There is indeed tension in the human condition: we crave and imagine peace, and we despair that it can be achieved, sometimes thwarting it because of our greed and arrogance. But we do not need to despair about the promise and possibility of peace, and we can nurture and practice peace in our communities. Whenever I read this Isaiah passage and begin to doubt that we can experience a spirit of wisdom, understanding, counsel, might, and knowledge that can reorder our world. When I quibble with the prophet’s impossible vision of the lion laying down with the lamb, the cow and the bear grazing together, and babies playing around snakes, I try to remember that courtyard outside my office window or the Queen Elizabeth Quarry Gardens my family visited in Vancouver, or the hundreds of videos on social media of animals of different species snuggling, sleeping, or taking care of each other or the peacemakers in Ukraine, Africa, and the Middle East giving their lives for the cause of peace.

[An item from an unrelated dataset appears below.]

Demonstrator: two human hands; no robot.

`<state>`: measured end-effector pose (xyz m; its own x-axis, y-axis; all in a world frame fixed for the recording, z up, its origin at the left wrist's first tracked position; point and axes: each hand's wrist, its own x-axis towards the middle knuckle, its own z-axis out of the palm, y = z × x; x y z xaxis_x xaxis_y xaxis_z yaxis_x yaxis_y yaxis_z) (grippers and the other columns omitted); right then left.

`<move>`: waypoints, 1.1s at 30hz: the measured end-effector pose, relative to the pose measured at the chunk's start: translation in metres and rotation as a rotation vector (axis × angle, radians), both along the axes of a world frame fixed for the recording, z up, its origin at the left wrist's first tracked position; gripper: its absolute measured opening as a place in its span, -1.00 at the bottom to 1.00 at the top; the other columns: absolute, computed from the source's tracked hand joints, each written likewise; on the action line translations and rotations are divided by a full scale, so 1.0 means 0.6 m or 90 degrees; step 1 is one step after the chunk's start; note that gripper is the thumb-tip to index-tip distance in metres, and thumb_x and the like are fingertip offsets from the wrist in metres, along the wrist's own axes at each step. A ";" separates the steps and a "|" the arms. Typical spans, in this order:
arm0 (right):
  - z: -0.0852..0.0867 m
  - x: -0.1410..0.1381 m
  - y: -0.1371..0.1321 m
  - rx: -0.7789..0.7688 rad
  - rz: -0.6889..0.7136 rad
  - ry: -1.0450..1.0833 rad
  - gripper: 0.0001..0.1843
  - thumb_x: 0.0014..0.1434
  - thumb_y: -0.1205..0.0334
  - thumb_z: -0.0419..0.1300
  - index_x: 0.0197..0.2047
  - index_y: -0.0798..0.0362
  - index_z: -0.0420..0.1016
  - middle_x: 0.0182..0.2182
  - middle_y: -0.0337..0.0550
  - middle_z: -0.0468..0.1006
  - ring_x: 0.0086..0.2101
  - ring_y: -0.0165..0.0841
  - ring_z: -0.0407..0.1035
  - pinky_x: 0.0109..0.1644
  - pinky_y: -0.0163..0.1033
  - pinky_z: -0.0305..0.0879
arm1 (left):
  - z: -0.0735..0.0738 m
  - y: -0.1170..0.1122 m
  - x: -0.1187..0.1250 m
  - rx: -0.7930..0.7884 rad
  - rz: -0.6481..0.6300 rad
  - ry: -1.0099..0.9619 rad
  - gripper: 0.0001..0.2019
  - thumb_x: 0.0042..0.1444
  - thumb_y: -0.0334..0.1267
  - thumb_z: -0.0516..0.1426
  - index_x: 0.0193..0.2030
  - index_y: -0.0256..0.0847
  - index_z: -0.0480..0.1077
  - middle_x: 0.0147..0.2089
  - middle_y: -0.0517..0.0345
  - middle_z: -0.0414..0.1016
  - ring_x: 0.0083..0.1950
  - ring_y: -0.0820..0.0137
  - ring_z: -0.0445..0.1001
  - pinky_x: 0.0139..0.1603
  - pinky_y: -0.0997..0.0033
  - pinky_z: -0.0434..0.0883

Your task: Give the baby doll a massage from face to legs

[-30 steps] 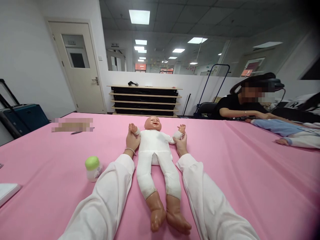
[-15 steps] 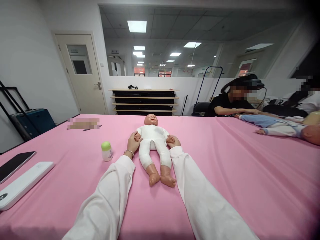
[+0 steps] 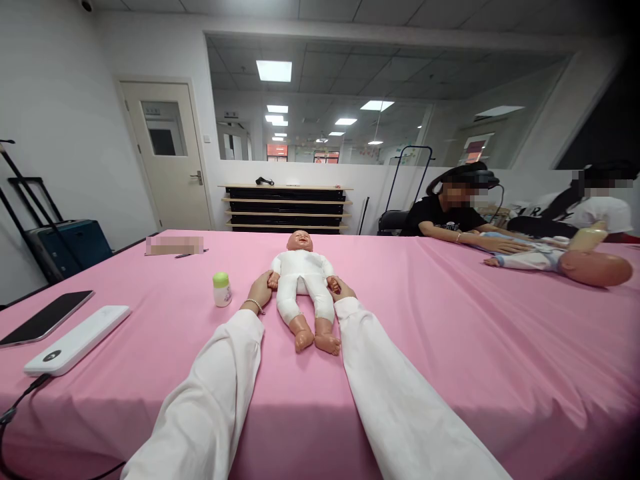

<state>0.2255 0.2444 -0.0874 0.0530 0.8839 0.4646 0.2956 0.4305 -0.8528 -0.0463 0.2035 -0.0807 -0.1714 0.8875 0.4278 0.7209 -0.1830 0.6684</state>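
Observation:
A baby doll with a white cloth body lies on its back on the pink tablecloth, head away from me and bare feet towards me. My left hand is closed around the doll's hand on the left side. On the other side, my right hand holds the doll's other hand, fingers partly hidden behind it. Both white sleeves reach in from the bottom. A small white jar with a green lid stands left of my left hand.
At the left lie a black phone and a white power bank with a cable. A pen lies further back. On the right, a person in black handles another doll; a second person sits beyond.
The view has tilted up and shifted a little, showing the table's front edge. My hands keep holding the doll's hands. The co-worker's arm has moved over the other doll.

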 end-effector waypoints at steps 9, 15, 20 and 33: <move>0.042 -0.032 0.075 0.092 -0.169 0.141 -0.48 0.11 0.02 -0.01 0.06 0.12 0.34 0.02 0.00 0.41 0.00 -0.31 0.31 0.05 -0.18 0.26 | 0.035 0.067 0.039 0.085 0.072 -0.035 -0.37 0.14 -0.24 -0.02 0.33 -0.26 -0.14 0.21 -0.05 0.24 0.21 0.31 0.24 0.19 0.30 0.23; 0.086 -0.051 0.204 0.128 -0.189 0.176 -0.44 0.17 -0.01 -0.09 0.11 0.17 0.28 0.10 0.09 0.32 0.12 -0.27 0.20 0.19 -0.11 0.12 | 0.067 0.186 0.062 0.163 0.152 -0.083 -0.42 0.21 -0.09 -0.13 0.32 -0.32 -0.10 0.18 -0.14 0.24 0.21 0.24 0.21 0.19 0.23 0.18; 0.045 -0.049 0.253 0.157 -0.059 0.081 -0.57 0.14 0.16 -0.05 0.02 0.12 0.38 0.17 0.00 0.24 0.20 -0.34 0.08 0.28 -0.07 -0.04 | 0.049 0.243 0.059 0.142 0.145 -0.103 -0.43 0.25 -0.05 -0.24 0.35 -0.22 -0.18 0.22 -0.05 0.23 0.18 0.25 0.26 0.16 0.23 0.22; -0.004 -0.055 0.294 0.215 -0.038 -0.086 -0.65 0.14 0.23 -0.06 -0.13 0.14 0.46 0.14 -0.01 0.29 0.18 -0.34 0.12 0.29 -0.05 -0.02 | 0.009 0.293 0.030 0.037 0.159 -0.150 -0.43 0.20 -0.19 -0.12 0.35 -0.16 -0.16 0.25 -0.09 0.17 0.18 0.25 0.28 0.10 0.23 0.30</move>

During Advent, we bear witness that the powers that be are often unreliable creators and sustainers of the peace we crave and that God promised us. But we remember that our forebears found peace in a lowly manger where God with us is born. They observed peace in the wilderness, where valleys, mountains, crooked paths, and rough places all became pathways transformed to make way for God’s return. And then, they became peacemakers. I don’t remember the first time I heard it, but we sang it so often we possibly take it for granted. “Let there be peace on earth, and let it begin with me. Let there be peace on Earth, the peace that was meant to be.” We can be channels of the very peace that seems elusive and impossible, signals to the world of God with us. Amen.